911 Services Modernize with Texting Capabilities
Thursday, December 9, 2010 at 8:39AM 
OMG! The Federal Communications Commission is finally entering the 21st century.
The organization will begin enabling citizens to report crimes to 911 via text message, starting this month. Eventually, they'll even be able to stream video from their mobile phones to emergency call centers.

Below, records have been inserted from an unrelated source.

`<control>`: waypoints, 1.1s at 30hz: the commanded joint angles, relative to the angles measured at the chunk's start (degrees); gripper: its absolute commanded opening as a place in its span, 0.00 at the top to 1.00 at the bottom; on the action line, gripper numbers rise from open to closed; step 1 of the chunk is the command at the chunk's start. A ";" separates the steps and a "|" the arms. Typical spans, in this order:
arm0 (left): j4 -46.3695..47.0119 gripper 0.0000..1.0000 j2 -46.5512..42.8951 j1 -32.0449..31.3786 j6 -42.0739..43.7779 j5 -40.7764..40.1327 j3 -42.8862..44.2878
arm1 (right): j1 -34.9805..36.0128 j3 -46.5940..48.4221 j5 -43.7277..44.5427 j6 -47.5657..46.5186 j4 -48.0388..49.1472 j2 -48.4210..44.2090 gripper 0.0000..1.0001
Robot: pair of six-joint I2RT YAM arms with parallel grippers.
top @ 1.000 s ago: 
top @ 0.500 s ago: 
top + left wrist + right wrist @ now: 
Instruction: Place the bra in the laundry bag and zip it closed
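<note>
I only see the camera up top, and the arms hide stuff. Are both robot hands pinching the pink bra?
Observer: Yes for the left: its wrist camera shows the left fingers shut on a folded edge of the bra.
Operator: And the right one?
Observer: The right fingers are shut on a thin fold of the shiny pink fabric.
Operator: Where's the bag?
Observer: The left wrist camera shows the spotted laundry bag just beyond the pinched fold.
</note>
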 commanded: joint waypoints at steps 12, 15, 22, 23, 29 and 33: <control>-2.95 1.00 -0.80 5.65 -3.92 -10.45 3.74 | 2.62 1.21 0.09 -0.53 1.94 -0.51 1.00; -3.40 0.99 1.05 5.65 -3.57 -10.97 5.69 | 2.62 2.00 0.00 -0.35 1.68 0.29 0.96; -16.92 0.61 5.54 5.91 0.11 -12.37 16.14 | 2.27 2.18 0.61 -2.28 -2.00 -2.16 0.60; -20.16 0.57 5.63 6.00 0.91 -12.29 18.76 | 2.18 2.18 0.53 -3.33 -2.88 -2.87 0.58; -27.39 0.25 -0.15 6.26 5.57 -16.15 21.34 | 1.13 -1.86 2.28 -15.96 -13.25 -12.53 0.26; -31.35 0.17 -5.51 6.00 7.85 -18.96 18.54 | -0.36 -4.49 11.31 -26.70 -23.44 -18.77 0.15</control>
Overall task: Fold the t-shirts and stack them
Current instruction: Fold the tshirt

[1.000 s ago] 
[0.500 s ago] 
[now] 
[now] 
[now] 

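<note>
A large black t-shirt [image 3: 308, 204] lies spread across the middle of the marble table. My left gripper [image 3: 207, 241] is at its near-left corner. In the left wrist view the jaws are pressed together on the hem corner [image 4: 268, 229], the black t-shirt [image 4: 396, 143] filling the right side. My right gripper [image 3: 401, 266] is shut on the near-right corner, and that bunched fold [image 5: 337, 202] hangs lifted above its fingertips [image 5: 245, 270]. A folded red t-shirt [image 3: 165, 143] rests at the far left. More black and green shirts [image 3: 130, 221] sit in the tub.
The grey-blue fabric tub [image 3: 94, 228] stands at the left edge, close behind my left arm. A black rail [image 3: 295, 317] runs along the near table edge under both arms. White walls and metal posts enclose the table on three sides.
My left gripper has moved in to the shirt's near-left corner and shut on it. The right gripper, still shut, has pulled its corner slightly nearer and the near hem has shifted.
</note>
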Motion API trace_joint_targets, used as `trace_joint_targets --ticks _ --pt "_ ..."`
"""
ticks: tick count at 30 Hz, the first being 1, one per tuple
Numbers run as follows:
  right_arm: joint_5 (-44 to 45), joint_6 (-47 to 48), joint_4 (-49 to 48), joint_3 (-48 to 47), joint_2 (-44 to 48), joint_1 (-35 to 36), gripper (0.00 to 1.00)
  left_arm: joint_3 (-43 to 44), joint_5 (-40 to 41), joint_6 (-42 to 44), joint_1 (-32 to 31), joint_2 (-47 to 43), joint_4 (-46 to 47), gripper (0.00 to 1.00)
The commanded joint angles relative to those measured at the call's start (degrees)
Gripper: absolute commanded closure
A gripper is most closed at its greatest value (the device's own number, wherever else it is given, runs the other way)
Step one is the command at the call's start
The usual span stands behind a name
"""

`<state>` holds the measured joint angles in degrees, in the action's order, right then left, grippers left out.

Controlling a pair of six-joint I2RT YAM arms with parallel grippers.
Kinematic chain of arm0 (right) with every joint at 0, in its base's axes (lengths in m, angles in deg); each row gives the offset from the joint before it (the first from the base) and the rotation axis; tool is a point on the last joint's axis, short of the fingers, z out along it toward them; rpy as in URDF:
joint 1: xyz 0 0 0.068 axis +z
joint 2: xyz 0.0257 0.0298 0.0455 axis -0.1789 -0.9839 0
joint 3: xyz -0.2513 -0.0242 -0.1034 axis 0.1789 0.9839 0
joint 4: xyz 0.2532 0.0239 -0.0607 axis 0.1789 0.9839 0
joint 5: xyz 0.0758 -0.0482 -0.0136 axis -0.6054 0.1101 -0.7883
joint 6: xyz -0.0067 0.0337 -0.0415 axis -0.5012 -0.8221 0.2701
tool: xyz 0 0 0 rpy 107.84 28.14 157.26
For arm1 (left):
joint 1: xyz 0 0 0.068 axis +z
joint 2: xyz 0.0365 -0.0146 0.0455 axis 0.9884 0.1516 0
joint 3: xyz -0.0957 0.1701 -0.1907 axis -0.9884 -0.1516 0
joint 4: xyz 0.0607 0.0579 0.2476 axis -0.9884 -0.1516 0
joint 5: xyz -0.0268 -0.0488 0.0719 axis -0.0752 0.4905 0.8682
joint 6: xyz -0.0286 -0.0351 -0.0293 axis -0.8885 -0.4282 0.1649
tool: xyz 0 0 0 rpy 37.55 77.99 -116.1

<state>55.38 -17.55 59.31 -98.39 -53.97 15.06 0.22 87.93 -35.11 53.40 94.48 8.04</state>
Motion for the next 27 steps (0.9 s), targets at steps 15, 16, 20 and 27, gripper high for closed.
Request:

This is a long-overdue update, considering 70 percent of the annual 230 million emergency calls are made from mobile phones, according to the FCC. Also, being able to report a crime via text or video might be ideal in certain situations, when the victim needs to remain quiet.
For example, during the 2007 Virginia Tech campus shooting, students and witnesses desperately tried to send texts to 911 that local dispatchers never received. The FCC recognizes that if these messages had gone through, first responders may have arrived on the scene faster with firsthand intelligence about the life-threatening situation that was unfolding.
“911 is an indispensible, live-saving tool,” FCC Chairman Julius Genachowski said in a press release. “But today’s 911 system doesn’t support the communication tools of tomorrow. Even though mobile phones are the device of choice for most 911 callers, and we primarily use our phones to text, right now, you can’t text 911. It’s time to bring 911 into the digital age.”
The FCC's next-generation plans for 911 will enable emergency calls to be placed by devices, rather than human beings. The FCC says these devices will include environmental sensors capable of detecting chemicals, highway cameras, security cameras, alarms, personal medical devices, telematics, and consumer electronics in automobiles.